BEGIN DATA SEGMENT
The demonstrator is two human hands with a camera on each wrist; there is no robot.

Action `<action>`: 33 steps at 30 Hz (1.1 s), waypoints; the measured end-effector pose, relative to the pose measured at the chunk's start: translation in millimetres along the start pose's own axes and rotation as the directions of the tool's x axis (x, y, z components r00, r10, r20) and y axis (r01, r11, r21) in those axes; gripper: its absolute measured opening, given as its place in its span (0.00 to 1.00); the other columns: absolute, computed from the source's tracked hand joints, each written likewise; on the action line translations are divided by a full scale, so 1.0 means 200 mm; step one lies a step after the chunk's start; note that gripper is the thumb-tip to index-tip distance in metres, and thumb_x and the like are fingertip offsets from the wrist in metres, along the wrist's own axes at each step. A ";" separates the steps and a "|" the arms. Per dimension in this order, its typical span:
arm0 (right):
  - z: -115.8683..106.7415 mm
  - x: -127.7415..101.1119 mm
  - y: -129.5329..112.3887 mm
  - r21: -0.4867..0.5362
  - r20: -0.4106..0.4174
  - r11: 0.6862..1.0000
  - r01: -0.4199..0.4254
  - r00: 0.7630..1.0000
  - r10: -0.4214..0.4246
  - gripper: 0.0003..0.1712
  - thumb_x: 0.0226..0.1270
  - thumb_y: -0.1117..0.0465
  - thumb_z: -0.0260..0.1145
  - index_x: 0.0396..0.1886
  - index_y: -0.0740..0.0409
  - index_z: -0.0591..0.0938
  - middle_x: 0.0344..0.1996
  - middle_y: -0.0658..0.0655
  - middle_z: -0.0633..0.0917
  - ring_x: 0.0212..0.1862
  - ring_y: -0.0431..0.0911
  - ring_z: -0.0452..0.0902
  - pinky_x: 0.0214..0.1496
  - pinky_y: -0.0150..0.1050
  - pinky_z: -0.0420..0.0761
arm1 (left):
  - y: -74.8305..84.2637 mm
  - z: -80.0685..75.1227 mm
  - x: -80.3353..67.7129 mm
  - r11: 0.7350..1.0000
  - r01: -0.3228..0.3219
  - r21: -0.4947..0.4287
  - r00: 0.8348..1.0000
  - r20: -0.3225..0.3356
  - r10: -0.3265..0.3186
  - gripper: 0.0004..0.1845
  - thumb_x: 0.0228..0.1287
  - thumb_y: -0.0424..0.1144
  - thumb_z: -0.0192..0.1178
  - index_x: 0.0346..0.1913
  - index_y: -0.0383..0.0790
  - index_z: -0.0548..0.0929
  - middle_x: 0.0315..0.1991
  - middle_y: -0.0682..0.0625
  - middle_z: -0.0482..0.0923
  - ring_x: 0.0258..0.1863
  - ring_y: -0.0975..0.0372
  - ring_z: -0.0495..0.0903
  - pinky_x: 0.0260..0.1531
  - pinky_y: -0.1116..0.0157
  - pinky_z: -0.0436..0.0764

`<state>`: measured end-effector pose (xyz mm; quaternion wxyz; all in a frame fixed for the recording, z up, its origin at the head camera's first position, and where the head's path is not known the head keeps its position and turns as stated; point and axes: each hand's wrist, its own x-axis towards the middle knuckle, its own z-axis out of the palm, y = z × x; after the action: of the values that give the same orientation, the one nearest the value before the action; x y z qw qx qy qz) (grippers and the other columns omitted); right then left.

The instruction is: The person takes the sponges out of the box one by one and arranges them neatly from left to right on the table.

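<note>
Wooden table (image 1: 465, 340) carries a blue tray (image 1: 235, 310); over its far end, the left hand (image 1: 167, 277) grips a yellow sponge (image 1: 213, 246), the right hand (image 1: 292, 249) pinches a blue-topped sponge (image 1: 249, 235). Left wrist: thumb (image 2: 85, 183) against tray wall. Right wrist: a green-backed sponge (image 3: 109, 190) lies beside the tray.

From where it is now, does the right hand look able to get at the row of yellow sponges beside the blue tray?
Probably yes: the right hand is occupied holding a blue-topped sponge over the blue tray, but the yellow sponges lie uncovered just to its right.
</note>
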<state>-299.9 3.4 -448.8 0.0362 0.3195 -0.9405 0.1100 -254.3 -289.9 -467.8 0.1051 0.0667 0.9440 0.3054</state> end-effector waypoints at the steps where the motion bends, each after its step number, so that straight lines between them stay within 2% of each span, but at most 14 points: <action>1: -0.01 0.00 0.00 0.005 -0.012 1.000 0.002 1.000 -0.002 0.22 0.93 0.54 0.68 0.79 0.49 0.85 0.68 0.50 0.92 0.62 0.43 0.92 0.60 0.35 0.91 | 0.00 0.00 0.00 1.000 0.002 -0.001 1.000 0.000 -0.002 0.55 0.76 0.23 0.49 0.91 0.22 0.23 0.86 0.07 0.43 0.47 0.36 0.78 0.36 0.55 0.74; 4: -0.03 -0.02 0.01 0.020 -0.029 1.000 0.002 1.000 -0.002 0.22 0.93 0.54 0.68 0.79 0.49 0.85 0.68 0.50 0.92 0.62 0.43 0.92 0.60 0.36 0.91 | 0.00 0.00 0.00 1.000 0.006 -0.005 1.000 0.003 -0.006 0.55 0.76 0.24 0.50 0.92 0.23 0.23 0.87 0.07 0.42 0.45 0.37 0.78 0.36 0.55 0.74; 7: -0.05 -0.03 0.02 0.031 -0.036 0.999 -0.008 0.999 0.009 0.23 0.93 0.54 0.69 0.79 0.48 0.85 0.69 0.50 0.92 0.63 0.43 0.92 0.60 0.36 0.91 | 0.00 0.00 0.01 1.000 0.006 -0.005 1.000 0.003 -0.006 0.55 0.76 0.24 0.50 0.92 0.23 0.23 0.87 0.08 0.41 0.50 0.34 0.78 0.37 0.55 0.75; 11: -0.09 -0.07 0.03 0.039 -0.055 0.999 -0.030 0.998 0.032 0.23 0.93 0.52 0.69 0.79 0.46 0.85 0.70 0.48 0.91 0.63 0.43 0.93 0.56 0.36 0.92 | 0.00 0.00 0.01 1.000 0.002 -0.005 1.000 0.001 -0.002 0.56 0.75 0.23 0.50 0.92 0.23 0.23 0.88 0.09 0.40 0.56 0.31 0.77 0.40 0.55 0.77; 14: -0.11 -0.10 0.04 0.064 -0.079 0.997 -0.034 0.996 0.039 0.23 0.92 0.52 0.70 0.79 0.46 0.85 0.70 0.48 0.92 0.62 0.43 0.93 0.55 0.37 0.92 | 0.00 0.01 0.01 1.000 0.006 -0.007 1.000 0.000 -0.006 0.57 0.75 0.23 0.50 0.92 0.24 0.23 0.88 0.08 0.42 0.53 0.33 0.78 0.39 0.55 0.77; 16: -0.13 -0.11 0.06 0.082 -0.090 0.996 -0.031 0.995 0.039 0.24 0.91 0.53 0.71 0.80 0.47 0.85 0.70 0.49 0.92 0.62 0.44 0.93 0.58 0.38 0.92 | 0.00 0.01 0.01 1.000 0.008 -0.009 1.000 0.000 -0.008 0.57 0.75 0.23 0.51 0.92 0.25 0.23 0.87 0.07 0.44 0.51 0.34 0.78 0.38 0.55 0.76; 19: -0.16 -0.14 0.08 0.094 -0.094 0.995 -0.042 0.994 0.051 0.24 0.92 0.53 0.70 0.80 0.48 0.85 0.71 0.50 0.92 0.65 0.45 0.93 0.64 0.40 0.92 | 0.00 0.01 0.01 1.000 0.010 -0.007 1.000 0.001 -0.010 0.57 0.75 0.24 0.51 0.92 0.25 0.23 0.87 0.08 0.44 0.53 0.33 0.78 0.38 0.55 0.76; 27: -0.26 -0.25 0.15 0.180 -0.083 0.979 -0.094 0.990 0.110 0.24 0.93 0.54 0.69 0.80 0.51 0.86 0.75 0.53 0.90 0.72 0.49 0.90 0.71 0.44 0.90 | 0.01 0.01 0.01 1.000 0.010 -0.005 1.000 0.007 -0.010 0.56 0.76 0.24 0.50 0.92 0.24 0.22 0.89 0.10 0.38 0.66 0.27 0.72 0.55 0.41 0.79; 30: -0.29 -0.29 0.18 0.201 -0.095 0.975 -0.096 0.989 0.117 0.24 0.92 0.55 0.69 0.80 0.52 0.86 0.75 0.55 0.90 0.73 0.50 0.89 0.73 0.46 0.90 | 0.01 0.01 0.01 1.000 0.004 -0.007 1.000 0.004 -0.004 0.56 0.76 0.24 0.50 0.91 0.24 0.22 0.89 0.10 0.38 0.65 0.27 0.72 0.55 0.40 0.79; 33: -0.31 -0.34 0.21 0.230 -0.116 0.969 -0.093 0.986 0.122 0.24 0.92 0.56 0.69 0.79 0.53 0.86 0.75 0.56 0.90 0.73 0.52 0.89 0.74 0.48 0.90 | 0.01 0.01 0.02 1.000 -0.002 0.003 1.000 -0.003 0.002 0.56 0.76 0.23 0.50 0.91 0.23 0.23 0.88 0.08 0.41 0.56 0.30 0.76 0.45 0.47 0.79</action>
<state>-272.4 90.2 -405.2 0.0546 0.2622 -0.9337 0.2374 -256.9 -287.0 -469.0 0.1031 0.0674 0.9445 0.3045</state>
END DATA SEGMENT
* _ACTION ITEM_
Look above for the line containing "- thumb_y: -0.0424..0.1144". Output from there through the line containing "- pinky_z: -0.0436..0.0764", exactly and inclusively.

* _RESULT FOR THIS TASK_
  - thumb_y: -0.0424..0.1144
  - thumb_z: -0.0192..0.1178
  - index_x: 0.0346..0.1913
  - index_y: -0.0383..0.0790
  - index_z: -0.0548..0.0929
  - middle_x: 0.0315..0.1991
  - middle_y: -0.0682..0.0625
  - middle_z: -0.0482..0.0923
  - ring_x: 0.0258..0.1863
  - ring_y: -0.0975..0.0372
  - ring_z: -0.0495..0.0903
  - pinky_x: 0.0260..0.1531
  - pinky_y: -0.1116..0.0157
  - pinky_z: -0.0436..0.0764

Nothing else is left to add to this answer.